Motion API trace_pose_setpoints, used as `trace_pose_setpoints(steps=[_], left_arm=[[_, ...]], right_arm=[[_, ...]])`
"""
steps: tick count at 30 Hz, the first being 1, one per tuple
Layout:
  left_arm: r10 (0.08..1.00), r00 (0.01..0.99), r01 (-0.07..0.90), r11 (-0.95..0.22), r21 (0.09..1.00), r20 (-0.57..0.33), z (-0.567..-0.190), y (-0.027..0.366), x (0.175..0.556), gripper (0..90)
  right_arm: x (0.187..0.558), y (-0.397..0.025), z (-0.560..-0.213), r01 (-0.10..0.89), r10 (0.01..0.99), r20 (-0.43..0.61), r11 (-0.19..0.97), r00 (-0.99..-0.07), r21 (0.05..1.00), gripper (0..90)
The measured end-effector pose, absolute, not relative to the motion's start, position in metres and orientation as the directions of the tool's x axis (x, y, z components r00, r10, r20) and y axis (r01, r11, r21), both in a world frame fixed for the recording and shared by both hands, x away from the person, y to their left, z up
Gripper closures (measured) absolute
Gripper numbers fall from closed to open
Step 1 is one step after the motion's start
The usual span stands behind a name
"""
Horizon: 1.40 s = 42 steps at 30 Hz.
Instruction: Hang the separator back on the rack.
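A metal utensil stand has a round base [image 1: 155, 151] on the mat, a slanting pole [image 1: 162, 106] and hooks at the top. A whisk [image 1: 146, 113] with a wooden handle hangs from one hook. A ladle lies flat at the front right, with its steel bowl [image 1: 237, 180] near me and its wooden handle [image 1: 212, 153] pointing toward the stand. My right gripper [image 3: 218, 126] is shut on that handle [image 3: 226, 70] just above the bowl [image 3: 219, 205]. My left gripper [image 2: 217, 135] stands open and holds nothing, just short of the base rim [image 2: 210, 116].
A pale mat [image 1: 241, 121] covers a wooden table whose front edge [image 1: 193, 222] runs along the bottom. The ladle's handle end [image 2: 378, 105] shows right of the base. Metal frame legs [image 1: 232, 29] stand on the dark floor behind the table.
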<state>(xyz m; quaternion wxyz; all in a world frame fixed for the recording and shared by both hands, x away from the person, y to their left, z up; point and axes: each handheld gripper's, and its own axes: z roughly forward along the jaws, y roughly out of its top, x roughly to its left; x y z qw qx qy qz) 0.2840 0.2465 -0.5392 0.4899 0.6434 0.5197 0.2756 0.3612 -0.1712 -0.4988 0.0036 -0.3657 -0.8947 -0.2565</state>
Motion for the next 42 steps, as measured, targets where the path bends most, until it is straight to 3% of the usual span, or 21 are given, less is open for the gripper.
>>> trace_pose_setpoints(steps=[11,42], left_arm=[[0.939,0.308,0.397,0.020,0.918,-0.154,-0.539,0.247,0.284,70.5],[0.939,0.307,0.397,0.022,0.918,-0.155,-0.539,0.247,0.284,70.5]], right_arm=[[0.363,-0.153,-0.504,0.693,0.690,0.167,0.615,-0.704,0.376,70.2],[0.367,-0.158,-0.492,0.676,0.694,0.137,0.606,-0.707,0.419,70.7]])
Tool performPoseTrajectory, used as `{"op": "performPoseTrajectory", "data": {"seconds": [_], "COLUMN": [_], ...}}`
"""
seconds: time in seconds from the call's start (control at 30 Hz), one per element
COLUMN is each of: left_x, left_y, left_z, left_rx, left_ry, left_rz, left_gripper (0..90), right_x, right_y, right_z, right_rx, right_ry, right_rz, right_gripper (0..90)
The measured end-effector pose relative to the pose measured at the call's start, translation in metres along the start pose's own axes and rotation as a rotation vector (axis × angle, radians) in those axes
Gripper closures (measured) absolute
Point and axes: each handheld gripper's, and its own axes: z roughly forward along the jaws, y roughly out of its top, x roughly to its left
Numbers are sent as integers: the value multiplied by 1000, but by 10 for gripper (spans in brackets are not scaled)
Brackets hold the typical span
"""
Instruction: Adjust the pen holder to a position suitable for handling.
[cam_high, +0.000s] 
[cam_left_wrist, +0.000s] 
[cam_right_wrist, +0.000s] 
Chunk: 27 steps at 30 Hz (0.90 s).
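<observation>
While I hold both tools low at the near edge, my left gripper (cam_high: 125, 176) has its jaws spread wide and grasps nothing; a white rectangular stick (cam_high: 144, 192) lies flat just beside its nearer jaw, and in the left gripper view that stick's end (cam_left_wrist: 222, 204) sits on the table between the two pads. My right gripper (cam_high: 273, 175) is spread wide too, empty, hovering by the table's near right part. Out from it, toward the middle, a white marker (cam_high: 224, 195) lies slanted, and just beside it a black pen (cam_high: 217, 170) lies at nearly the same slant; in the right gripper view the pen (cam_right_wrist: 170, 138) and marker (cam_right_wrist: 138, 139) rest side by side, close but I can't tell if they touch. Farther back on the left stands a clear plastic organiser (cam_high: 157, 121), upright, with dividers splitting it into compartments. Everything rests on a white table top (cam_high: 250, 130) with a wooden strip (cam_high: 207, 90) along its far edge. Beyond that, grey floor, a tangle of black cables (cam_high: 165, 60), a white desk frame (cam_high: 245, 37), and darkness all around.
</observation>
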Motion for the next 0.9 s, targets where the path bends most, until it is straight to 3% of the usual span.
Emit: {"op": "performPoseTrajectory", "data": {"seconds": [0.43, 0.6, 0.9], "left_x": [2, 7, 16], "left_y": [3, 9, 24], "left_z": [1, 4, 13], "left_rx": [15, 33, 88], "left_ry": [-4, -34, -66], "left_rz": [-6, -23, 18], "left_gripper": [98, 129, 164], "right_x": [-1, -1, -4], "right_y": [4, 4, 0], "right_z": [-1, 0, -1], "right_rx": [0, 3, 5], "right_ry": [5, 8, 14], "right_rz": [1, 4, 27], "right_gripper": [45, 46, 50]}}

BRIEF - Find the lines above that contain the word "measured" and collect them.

ANSWER TO THIS PROBLEM -
The measured end-effector pose, absolute, not relative to the motion's start, position in metres and orientation as the directions of the tool's x axis (x, y, z components r00, r10, r20) and y axis (r01, r11, r21), both in a world frame fixed for the recording and shared by both hands, x away from the person, y to their left, z up
Gripper closures (measured) absolute
Motion for the next 42 steps, as measured, targets where the path bends most, until it is straight to 3% of the usual span, or 21 are given, less is open for the gripper.
The measured end-effector pose relative to the pose measured at the call's start, translation in metres along the start pose's own axes and rotation as a rotation vector (axis × angle, radians) in those axes
Gripper closures (measured) absolute

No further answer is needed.